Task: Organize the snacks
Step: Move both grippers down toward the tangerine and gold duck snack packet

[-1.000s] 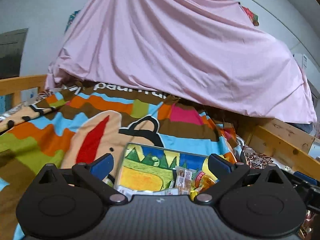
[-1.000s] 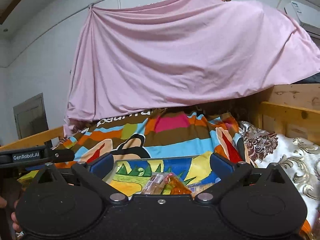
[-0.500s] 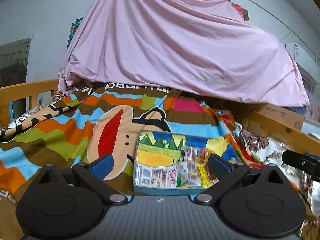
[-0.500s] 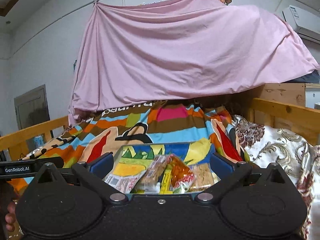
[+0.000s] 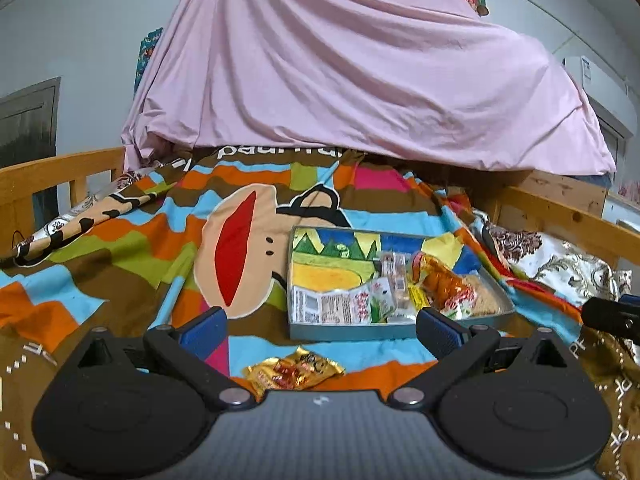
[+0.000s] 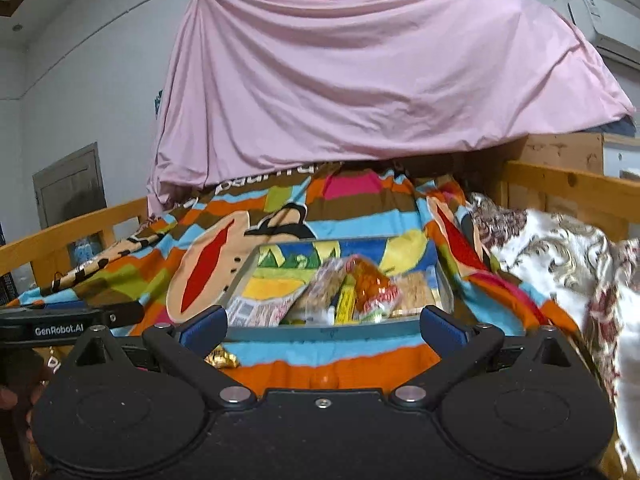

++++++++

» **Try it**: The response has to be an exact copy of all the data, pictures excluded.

» **Solution to this problem**:
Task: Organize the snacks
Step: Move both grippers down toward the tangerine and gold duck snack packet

[-1.000s] 
[-1.000s] 
[-0.500s] 
[-0.500s] 
[+0.000s] 
[+0.000s] 

Nothing remains to be answered in this exercise.